3.2. Parallelize the model

import oslo

model = oslo.initialize(
    model, config={"model_parallelism": {"enable": True, "tensor_parallel_size": NUM_YOUR_GPUS}}
)

3.3 Load parallelized checkpoints

We support from_parallelized method to load parallelized checkpoints. You can load them by just input the save path of parallelized checkpoints.

model = model.from_parallelized("./parallel_ckpt")

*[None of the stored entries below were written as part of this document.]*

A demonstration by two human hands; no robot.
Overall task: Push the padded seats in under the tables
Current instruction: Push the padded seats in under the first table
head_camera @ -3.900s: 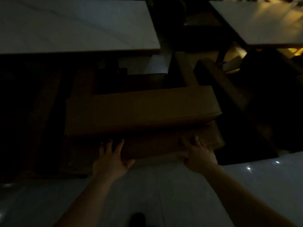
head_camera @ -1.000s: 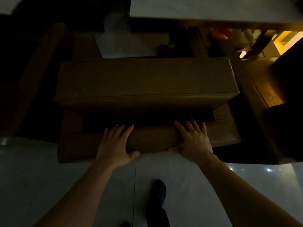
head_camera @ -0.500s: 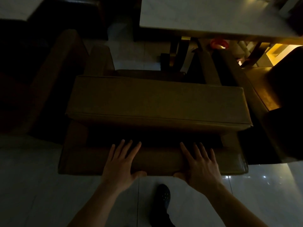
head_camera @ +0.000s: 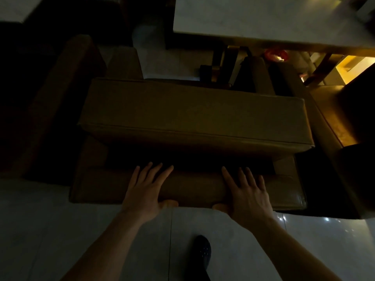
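Observation:
A brown padded seat (head_camera: 192, 118) stands in front of me in dim light, its low back rail (head_camera: 192, 189) nearest to me. My left hand (head_camera: 146, 191) and my right hand (head_camera: 245, 195) lie side by side on that rail, fingers spread over its top and thumbs hooked on its near face. Beyond the seat, a pale-topped table (head_camera: 263, 19) stands at the upper right, and its dark pedestal (head_camera: 223, 63) shows past the cushion's far edge. The seat is mostly outside the table's edge.
Another brown seat (head_camera: 60, 98) stands close on the left and one (head_camera: 328, 118) on the right. A corner of a second table (head_camera: 12, 9) shows top left. A small red object (head_camera: 275, 54) lies under the table. My dark shoe (head_camera: 202, 252) is on the glossy tiled floor.
Both hands have stayed on the back rail, with fingers spreading wider. The seat sits lower in the view and more of the table and its pedestal show beyond it.

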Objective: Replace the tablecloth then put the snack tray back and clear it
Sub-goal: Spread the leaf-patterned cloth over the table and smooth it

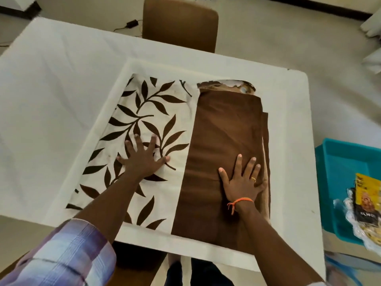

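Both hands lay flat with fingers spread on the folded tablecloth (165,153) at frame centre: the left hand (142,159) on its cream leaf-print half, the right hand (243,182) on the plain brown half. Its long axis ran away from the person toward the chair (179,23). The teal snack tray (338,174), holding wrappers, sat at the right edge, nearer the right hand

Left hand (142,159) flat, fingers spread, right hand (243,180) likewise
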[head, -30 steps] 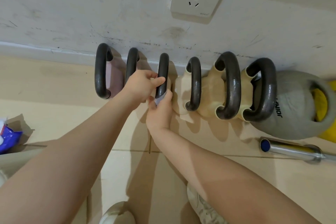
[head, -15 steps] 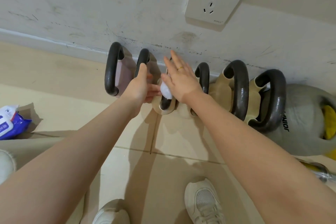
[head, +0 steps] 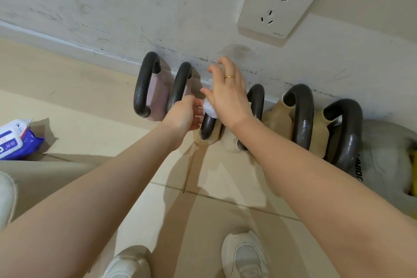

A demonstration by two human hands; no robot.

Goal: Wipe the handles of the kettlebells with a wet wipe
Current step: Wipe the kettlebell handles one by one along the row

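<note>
Several kettlebells with dark handles stand in a row against the wall: two pink ones (head: 144, 88) at the left, then beige ones (head: 301, 117), then a big grey one (head: 383, 165). My right hand (head: 228, 95) lies over the third handle (head: 207, 126) and presses a bunched white wet wipe (head: 210, 108) onto it, fingers spread toward the wall. My left hand (head: 184, 115) reaches in from the left, its fingers at the same handle just below the wipe. The upper part of that handle is hidden by my hands.
A blue and white pack of wipes (head: 15, 140) lies on the tiled floor at the left. A wall socket (head: 277, 4) sits above the row. My white shoes (head: 244, 255) stand below. Something yellow (head: 413, 171) shows behind the grey kettlebell.
My right hand rose from the lower end of the third handle to lie on top of it with the wipe. The left hand stayed at the handle. The view shifted left.
</note>
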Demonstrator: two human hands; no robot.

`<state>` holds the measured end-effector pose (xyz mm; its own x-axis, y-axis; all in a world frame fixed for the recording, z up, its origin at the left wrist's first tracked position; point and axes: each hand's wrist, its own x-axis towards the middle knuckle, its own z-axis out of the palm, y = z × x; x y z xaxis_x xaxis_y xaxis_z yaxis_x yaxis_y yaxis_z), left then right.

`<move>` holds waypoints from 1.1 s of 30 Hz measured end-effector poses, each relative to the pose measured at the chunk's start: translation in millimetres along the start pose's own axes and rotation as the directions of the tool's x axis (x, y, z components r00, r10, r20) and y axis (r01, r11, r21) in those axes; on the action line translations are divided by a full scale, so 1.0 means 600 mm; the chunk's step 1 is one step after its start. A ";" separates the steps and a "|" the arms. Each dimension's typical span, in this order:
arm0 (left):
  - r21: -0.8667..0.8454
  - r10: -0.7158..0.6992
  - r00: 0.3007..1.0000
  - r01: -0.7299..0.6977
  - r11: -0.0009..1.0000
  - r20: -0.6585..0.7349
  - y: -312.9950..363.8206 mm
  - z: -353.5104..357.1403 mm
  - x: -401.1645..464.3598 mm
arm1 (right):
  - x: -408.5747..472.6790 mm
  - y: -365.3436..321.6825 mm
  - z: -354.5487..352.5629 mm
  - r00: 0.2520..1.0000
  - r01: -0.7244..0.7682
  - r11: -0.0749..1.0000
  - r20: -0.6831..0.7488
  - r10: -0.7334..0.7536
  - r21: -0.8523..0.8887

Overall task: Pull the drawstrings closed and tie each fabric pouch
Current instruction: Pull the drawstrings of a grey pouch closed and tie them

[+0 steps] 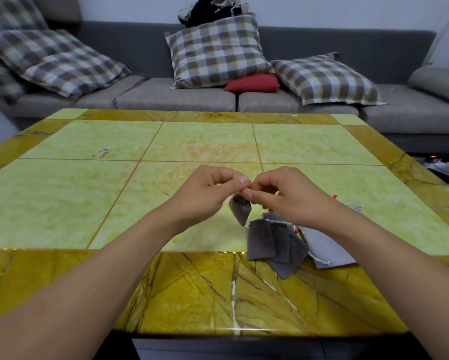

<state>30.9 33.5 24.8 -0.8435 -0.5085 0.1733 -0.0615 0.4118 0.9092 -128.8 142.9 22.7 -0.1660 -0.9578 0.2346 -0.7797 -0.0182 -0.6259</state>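
Above a glossy yellow-green marble-pattern table (93, 183), a left hand (205, 193) and right hand (291, 196) meet fingertip to fingertip, pinching the gathered neck of a small dark grey fabric pouch (240, 209) that hangs between them, beside a pile of grey fabric pouches (283, 242) near the table's front edge.

Grey sofa (192, 97) along pale wall (348, 11); plaid cushions (215, 50), one red cushion (252, 83). Yellow-green marble-pattern table (88, 141) in front. Power strip (441, 159) on floor, right.
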 end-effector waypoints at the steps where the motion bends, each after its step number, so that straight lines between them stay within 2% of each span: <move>1: -0.043 -0.024 1.000 0.023 0.999 -0.020 0.002 0.000 0.000 | 0.000 0.002 -0.002 1.000 0.004 1.000 -0.017 -0.004 0.000; 3: -0.078 -0.052 0.998 0.048 0.996 -0.045 0.002 -0.004 0.002 | -0.001 0.004 -0.008 0.999 0.005 1.000 -0.049 -0.005 -0.010; 9: -0.144 -0.101 0.995 0.098 0.985 -0.010 0.001 -0.016 0.004 | -0.005 -0.004 -0.017 0.997 0.044 0.999 -0.064 -0.045 -0.027; 14: -0.122 -0.100 0.995 0.096 0.988 -0.028 0.001 -0.019 0.002 | -0.011 -0.008 -0.018 0.991 0.087 0.994 -0.099 -0.093 -0.062; 20: -0.037 -0.034 0.999 0.033 0.999 -0.019 0.005 -0.014 -0.003 | -0.008 -0.015 -0.014 0.952 0.146 0.982 -0.286 -0.106 0.122; 25: 0.091 -0.020 1.000 0.018 0.996 0.024 0.004 -0.016 -0.006 | -0.006 -0.011 -0.011 0.954 0.218 0.976 -0.208 -0.218 -0.021; 28: 0.100 -0.014 0.999 0.010 0.995 0.037 0.004 -0.017 -0.010 | -0.004 -0.013 -0.014 0.944 0.249 0.966 -0.206 -0.257 -0.063; 31: 0.057 -0.035 0.999 0.034 0.998 0.009 0.007 -0.017 -0.010 | -0.003 -0.014 -0.008 0.952 0.244 0.960 -0.153 -0.264 -0.141; 33: -0.062 -0.063 0.997 0.061 0.996 -0.036 0.005 -0.017 -0.008 | -0.003 -0.019 0.000 0.957 0.227 0.964 -0.152 -0.247 -0.140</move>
<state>40.2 29.6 30.7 -0.8184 -0.5600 0.1288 -0.0796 0.3325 0.9397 -119.9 145.1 29.3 -0.0576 -0.8686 0.4921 -0.8736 -0.1947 -0.4460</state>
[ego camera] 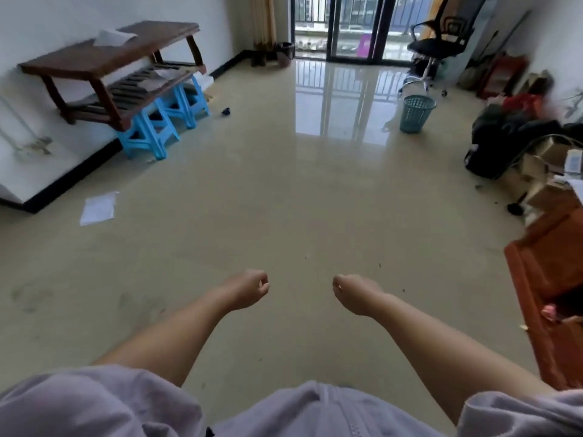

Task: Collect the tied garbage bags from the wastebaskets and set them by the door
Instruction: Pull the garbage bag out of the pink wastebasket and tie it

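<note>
A teal mesh wastebasket stands on the shiny floor at the right, far ahead of me. A dark wastebasket sits by the curtain next to the glass balcony door. No bag shows in either from here. My left hand and my right hand hang out in front of me over the bare floor, both with fingers curled and nothing in them.
A dark wooden table rests on blue plastic stools along the left wall. A sheet of paper lies on the floor. An office chair, black bags, boxes and a red-brown cabinet crowd the right side.
</note>
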`<state>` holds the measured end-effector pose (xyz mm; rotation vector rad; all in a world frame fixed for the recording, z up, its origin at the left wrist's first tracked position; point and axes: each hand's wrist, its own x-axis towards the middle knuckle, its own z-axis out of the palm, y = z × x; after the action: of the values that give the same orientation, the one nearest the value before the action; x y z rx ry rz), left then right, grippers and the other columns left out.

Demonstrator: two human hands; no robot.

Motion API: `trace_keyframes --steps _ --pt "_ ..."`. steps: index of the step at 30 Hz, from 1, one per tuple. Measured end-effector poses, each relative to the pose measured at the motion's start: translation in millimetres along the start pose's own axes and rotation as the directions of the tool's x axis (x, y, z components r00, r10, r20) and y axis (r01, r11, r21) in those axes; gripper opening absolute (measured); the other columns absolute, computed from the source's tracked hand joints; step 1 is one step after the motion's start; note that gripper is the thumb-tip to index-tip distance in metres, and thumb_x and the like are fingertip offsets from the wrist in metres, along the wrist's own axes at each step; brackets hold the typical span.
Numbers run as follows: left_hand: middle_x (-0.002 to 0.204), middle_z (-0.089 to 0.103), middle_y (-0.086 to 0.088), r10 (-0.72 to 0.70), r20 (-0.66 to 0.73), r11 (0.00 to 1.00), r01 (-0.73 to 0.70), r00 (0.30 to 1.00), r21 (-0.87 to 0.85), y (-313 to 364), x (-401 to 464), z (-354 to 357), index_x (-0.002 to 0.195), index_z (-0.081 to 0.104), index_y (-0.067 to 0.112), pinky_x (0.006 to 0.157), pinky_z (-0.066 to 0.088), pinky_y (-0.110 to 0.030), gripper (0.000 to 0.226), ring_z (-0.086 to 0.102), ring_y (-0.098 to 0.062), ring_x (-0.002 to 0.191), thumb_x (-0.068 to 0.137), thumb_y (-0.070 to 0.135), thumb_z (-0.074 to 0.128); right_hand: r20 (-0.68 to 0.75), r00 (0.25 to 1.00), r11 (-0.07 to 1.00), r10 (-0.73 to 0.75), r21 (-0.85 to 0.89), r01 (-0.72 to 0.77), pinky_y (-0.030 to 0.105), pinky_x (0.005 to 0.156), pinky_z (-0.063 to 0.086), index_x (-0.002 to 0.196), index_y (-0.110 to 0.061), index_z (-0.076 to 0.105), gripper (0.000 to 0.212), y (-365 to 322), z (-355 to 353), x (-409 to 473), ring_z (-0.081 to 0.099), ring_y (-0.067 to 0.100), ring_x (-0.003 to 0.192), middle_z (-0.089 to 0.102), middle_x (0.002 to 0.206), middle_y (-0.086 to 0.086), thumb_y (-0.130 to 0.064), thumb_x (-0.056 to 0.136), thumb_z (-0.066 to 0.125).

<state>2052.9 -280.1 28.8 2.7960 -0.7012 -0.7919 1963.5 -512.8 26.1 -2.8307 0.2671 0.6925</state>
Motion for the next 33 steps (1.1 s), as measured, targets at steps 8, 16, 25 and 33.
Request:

3.4. Merge parallelized checkpoints

The save_parallelized method have a special argument named merge_checkpoints. If you set this argument as Ture, the parallelized checkpoints of model will be saved as merged form. We recommend merging them after training because this process is a bit slow.

model.save_parallelized("./merged_ckpt", merge_checkpoints=True)
// merged_ckpt

pytorch_model.bin    config.json

This concludes the tensor model parallelism tutorial. Thank you.